Preoccupa che l’Ilga si compiaccia del fatto che i tribunali e le istituzioni governative stiano “iniziando a parlare di regolamentazione dei discorsi d’odio online, anche a livello dell’UE”. Una nuova censura è alle porte? Il disappunto della lobby Lgbti per la “stagnazione” registrata in diversi paesi (Andorra, Bulgaria, Repubblica Ceca, Estonia, Lettonia, Lituania, Romania, Polonia, Serbia e Slovacchia) su unioni civili e “matrimoni Lgbti”, è un appoggio indiretto alle azioni della Commissione europea che vuole imporre ai paesi membri gli stessi “matrimoni Lgbti”? Cosa accadrà alla Lituania dopo che il Parlamento ha bocciato le unioni civili?
Molti i successi ottenuti dalle lobby Lgbti a livello internazionale: le dichiarazioni di vari organismi dell’Onu a favore del divieto delle terapie di conversione; l’impegno costante del Consiglio d’Europa a favore dei diritti Lgbti e l’adozione della Strategia Europea Lgbtqi per il 2020-2025 della Commissione UE, di cui più volte abbiamo illustrato i pericoli. I finanziamenti dell’Ilga sono per il 31% a carico della Commissione europea (cioè di tutti noi contribuenti), al resto ci pensano il Governo olandese e diverse fondazioni internazionali, perlopiù legate a George Soros. Le richieste all’Italia sono chiare: abolire i “Decreti sicurezza”, e altre 29 raccomandazioni per favorire l’accoglienza dei migranti in ragione dell’orientamento sessuale o dell’identità di genere; procedere velocemente all’approvazione del Ddl Zan (“osteggiata dall’estrema destra, leader religiosi e femministe che escludono i transessuali”); riflettere sulle recenti sentenze che escludono la maternità surrogata per le coppie lesbiche e pieno riconoscimento alle persone transgender (vedi iniziativa del Mit).
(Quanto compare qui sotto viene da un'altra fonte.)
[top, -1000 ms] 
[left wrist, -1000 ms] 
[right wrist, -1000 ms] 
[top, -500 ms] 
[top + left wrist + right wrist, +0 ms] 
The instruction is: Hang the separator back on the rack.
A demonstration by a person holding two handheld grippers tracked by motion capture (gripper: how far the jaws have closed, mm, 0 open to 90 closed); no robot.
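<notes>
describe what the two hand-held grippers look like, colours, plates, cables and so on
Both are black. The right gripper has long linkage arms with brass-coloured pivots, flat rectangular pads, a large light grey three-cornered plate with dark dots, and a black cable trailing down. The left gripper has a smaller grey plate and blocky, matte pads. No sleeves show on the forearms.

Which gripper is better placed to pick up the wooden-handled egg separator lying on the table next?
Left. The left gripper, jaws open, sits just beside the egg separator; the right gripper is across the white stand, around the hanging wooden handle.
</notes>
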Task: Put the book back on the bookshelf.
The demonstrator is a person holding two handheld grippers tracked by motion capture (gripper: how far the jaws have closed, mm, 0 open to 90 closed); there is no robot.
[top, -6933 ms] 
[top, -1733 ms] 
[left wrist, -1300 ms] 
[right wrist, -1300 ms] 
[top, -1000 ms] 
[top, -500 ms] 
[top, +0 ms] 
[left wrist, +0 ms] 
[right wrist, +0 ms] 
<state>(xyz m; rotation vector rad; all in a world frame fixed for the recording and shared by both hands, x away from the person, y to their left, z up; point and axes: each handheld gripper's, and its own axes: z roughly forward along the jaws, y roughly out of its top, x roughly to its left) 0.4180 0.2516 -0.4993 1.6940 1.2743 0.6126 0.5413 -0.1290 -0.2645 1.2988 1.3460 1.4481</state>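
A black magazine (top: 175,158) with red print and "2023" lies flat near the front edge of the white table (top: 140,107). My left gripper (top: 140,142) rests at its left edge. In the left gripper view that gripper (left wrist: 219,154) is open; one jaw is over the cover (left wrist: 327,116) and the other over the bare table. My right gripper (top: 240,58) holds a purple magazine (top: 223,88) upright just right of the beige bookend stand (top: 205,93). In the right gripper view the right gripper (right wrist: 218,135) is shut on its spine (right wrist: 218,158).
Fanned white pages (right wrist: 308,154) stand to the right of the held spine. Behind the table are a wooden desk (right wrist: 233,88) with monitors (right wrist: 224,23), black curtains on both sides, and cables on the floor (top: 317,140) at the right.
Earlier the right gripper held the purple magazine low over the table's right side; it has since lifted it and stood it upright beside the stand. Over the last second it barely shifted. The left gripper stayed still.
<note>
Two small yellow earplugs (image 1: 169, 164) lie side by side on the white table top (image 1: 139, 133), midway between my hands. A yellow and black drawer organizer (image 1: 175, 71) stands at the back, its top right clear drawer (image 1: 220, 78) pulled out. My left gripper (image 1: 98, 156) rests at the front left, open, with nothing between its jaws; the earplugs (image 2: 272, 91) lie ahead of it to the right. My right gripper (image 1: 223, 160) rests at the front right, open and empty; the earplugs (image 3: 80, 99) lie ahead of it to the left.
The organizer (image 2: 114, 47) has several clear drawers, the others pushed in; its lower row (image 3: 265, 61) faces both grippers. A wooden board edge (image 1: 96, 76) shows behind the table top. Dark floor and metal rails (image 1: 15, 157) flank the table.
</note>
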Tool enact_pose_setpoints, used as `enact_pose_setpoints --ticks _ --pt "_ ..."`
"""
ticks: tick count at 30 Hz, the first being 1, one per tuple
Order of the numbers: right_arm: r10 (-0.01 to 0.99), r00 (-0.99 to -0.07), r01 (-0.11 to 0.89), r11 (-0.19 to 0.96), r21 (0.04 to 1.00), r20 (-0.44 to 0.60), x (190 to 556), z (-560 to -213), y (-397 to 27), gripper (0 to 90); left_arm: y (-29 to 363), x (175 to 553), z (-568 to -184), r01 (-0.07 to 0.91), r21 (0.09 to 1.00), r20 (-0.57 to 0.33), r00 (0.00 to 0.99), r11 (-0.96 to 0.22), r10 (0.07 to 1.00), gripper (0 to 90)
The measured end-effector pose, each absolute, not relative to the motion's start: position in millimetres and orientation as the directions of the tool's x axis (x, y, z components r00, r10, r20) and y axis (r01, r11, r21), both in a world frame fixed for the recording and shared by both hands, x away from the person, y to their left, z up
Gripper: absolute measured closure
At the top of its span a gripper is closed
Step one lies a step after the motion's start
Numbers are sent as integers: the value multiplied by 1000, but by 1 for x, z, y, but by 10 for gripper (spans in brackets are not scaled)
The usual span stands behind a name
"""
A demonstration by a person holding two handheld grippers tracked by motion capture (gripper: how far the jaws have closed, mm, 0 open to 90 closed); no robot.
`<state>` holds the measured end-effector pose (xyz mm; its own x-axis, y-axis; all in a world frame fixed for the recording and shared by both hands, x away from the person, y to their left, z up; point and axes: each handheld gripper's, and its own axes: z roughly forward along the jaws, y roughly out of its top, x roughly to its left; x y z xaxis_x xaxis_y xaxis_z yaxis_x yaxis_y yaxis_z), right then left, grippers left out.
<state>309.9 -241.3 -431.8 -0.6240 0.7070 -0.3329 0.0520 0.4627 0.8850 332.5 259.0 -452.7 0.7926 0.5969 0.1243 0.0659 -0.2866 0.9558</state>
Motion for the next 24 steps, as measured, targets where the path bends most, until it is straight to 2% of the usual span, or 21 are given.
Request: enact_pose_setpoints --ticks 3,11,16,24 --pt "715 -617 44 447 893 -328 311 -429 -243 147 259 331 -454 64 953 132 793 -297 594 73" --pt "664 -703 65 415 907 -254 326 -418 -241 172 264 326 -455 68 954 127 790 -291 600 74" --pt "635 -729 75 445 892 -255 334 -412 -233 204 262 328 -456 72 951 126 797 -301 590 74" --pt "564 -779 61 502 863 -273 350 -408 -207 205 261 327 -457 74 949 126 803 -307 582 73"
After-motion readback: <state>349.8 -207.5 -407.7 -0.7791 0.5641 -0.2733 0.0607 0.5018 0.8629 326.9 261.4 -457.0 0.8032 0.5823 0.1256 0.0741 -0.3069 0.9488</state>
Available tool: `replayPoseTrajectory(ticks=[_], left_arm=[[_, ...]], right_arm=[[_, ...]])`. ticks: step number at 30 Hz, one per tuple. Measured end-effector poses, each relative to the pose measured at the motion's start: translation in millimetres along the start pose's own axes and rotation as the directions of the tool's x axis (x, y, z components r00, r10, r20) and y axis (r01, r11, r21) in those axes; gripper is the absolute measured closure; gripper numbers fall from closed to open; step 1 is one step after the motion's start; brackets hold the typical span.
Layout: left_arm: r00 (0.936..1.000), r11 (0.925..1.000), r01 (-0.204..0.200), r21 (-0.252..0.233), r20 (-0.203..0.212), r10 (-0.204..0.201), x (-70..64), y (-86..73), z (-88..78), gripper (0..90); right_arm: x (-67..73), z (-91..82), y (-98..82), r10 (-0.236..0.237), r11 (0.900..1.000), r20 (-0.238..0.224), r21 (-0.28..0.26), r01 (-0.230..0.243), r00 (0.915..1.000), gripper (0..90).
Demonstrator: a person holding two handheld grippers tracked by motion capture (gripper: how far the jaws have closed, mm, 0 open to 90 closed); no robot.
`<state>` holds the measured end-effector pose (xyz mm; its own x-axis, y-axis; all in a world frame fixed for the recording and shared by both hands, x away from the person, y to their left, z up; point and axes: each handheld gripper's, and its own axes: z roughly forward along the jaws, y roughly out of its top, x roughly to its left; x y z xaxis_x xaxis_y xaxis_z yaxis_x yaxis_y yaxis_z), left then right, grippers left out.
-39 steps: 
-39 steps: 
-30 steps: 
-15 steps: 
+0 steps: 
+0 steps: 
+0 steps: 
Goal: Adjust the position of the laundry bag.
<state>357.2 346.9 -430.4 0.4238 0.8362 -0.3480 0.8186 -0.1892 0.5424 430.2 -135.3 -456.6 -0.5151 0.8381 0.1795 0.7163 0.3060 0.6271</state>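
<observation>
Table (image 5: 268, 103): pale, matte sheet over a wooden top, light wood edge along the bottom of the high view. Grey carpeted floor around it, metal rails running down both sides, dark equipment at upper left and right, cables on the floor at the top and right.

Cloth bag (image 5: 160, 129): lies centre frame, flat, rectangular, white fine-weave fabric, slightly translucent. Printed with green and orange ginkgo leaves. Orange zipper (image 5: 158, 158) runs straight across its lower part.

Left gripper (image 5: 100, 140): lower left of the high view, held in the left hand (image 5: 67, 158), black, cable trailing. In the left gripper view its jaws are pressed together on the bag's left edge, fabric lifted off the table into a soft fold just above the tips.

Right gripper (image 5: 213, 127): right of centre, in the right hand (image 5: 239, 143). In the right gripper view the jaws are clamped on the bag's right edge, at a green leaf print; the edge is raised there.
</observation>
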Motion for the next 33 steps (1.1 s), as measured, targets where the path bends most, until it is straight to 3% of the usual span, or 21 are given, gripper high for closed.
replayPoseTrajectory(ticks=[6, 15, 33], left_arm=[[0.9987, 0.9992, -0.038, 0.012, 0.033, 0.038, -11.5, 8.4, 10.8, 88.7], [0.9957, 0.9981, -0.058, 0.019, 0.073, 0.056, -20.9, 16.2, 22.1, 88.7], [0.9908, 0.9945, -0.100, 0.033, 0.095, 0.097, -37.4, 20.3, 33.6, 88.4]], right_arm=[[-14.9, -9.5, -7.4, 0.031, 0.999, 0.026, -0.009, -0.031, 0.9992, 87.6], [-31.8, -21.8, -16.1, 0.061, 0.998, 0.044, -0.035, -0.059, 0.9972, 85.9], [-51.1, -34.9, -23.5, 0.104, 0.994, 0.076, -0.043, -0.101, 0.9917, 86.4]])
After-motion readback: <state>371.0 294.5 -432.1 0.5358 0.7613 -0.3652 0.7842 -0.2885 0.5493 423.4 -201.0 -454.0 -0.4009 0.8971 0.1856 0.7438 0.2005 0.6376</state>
Leggendo il glossario dell’Ilga, ci si rende conto che ciascuno di noi potrebbe esser accusato di “transfobia” o “bifobia”, di diffondere opinioni d’odio e di essere discriminatori seriali. Pronti al carcere? Sia chiaro, la libertà di tutti è a rischio. Per esempio, i procedimenti penali in Finlandia nei confronti dell’ex ministro Päivi Räsänen e del vescovo luterano Juhana Pohjola dimostrano l’intolleranza verso qualunque riferimento biblico e religioso alla creazione dell’uomo, alla paternità e maternità e alla sessualità maschile e femminile. Le parole entusiaste della commissaria dell’Eguaglianza, Helena Dalli, per il lavoro dell’Ilga e la sua condanna verso la Polonia “retrograda” sono l’ennesima conferma che a Bruxelles le radici giudaico-cristiane sono ormai soppiantate dai dogmi Lgbti.